Noch mehr von DIESEM Europa der diktatorischen Eliten will auch keiner mehr!

Vielleicht klappt's ja irgendwann einmal in ferner Zukunft mit einem Europa der Völker, die freiwillig von unten her von selbst zusammenwachsen.

Deshalb meine Bitte an die Briten:
Stimmt ehrlich ab und kehrt der EU den Rücken, wenn's dafür reicht!

Dann wird ja vielleicht CO.UK als Nicht-EU-Land irgendwann sogar wieder genauso interessant für Projekt-Einsätze wie die Schweiz.

Wie früher, VOR der Gleichschaltung durch die EU...

Radiator

02.11.2012, 05:46 Uhr

der polnische Politiker aus Danzig, Janusz Lewandowski, kann grosse Sprueche klopfen. Besonders die Polen sind die grossen netto Gewinner EU. Sollte ein grosser Zahlmeister der EU ausfallen, muessen die Polen ihren Guertel enger schnallen.

Rainer_J

03.11.2012, 14:52 Uhr

Angesehen von einigen deutschen Politiker wie Schulz vertreten doch alle Politiker indirekt die Interessen ihrer Länder. So vertritt Lewandowski die Interessen der Nehmerländer, weil Polen halt ein Nehmerland ist.

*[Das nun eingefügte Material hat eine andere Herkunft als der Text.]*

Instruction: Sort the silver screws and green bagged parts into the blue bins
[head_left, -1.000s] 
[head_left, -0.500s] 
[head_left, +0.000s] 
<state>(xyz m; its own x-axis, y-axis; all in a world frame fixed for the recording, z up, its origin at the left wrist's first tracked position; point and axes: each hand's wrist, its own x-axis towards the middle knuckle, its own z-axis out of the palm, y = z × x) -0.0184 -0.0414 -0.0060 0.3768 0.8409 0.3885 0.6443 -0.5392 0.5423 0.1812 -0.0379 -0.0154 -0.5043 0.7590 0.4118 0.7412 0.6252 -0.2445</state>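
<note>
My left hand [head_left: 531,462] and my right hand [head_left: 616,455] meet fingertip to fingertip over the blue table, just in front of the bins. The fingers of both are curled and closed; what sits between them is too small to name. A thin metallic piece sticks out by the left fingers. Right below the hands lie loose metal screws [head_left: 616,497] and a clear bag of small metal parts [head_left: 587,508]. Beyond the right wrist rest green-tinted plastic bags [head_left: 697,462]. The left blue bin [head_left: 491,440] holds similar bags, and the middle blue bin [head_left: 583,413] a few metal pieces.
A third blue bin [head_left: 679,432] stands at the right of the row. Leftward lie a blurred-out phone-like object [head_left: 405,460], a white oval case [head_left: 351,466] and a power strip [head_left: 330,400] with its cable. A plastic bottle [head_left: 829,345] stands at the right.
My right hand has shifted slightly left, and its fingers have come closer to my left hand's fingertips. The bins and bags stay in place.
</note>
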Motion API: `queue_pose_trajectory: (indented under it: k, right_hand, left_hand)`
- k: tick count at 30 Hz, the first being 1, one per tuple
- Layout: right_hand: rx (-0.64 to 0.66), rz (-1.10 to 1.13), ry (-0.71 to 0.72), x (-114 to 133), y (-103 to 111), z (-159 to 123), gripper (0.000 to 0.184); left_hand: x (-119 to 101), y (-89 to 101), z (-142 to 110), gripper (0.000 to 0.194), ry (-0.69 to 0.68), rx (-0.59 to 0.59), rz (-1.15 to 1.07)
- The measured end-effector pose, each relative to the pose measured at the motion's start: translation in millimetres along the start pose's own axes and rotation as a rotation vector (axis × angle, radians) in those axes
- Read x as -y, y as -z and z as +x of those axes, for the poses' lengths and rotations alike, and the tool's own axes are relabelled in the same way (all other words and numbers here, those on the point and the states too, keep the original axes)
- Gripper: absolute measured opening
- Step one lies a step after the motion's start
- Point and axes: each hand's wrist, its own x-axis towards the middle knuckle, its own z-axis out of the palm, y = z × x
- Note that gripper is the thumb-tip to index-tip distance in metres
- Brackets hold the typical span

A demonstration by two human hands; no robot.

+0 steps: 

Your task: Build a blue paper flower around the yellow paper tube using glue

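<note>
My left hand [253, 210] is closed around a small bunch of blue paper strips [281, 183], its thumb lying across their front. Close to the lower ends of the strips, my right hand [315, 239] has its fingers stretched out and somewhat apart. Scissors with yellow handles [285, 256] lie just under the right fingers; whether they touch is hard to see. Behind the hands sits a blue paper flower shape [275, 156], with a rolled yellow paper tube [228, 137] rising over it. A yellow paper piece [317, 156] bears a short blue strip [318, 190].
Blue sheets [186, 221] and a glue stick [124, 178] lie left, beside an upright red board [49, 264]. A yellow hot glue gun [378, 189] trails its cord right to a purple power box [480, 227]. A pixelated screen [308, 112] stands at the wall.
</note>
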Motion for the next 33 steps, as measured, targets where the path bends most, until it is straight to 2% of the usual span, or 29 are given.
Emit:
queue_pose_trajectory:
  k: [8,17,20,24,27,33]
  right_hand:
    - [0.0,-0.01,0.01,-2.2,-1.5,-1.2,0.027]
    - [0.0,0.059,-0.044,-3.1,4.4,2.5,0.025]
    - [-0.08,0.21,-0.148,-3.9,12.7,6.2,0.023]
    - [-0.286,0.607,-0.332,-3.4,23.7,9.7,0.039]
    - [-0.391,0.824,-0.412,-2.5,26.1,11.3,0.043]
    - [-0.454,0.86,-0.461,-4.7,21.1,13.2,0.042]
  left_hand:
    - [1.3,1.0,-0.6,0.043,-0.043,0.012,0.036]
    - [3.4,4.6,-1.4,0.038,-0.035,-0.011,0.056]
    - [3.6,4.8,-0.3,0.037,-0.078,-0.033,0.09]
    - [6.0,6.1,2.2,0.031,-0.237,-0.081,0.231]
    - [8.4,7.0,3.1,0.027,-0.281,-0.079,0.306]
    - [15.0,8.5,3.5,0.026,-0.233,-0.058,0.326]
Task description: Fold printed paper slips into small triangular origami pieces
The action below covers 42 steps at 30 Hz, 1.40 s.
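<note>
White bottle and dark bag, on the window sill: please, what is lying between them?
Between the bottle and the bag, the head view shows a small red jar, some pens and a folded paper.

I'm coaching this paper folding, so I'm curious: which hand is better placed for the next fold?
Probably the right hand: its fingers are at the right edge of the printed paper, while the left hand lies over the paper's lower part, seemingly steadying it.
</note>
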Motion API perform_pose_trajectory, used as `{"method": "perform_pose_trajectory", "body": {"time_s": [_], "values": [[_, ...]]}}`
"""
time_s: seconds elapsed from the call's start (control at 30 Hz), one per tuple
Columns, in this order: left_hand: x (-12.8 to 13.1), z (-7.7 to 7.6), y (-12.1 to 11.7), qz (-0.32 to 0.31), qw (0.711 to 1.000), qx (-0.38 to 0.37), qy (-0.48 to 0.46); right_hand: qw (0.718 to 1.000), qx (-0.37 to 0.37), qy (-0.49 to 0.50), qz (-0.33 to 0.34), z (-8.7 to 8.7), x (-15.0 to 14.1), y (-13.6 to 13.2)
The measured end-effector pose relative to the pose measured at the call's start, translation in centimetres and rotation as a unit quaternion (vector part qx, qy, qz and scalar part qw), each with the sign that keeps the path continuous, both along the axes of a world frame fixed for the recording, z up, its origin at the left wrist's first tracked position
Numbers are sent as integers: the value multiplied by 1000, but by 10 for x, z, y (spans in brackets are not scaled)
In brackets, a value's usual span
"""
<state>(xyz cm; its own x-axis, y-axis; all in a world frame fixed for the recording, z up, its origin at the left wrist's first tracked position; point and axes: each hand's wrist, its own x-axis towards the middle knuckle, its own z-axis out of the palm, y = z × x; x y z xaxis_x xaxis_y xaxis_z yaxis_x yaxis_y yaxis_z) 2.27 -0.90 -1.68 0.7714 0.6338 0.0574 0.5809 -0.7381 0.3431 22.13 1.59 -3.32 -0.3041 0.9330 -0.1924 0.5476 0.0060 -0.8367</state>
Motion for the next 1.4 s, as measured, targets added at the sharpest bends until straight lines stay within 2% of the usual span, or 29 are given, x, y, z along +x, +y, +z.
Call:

Ich kann Cameron voll und ganz verstehen! Er hat in seinem Land sehr viele schmerzliche Sparmaßnahmen durchgesetzt. Wie kann da der Brüsseler EUdSSR-Moloch erwarten, dass er ungeschoren davon kommt, sind sie doch die Geldverschwender Nr.1! Nein, hier muß knallhart der Rotstift alles prüfen und zusammenstreichen das die Geldvernichter in Brüssel aus dem Gejaule nicht mehr rauskommen!

Man gibt das Geld der anderen immer leichtfertiger aus als das eigene Geld.